> Instructions for the task
Once every line in the data that follows has been checked for the word "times", give only the number of lines that hold it.
★ ★ ★
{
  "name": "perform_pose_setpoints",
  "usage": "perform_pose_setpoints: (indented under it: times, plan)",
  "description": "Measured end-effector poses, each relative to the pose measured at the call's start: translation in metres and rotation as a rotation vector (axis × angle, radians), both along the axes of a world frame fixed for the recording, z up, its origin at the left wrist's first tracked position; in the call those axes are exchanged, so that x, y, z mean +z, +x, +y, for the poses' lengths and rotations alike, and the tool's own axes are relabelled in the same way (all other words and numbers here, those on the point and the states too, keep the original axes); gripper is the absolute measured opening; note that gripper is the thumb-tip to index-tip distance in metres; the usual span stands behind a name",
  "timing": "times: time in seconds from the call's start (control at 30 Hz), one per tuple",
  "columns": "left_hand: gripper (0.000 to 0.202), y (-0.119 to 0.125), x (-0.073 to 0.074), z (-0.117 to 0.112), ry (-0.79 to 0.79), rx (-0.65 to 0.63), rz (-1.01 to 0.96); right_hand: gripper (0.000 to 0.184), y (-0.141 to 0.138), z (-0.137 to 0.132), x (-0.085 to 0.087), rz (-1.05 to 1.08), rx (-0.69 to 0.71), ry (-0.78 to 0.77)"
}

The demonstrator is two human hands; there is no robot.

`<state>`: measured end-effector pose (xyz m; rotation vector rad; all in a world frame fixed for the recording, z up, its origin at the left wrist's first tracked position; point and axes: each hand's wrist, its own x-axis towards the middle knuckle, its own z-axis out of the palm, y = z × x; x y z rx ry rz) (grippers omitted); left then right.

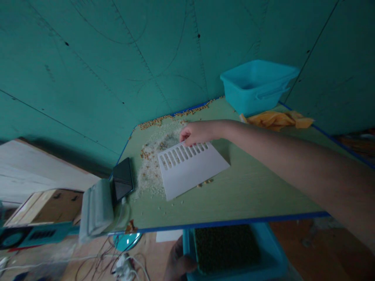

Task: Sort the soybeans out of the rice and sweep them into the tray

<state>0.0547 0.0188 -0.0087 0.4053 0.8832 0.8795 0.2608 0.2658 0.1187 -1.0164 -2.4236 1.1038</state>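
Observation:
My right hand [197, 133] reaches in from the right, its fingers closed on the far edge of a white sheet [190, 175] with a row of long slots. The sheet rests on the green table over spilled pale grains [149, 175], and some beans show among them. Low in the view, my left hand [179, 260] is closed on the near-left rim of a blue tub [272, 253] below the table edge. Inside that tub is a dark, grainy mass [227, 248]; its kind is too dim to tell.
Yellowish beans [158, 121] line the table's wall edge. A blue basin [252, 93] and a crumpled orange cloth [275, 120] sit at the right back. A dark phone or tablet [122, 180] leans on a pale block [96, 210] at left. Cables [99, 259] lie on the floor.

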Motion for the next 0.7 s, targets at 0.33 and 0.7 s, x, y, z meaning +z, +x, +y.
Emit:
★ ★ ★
> Solution for this problem
2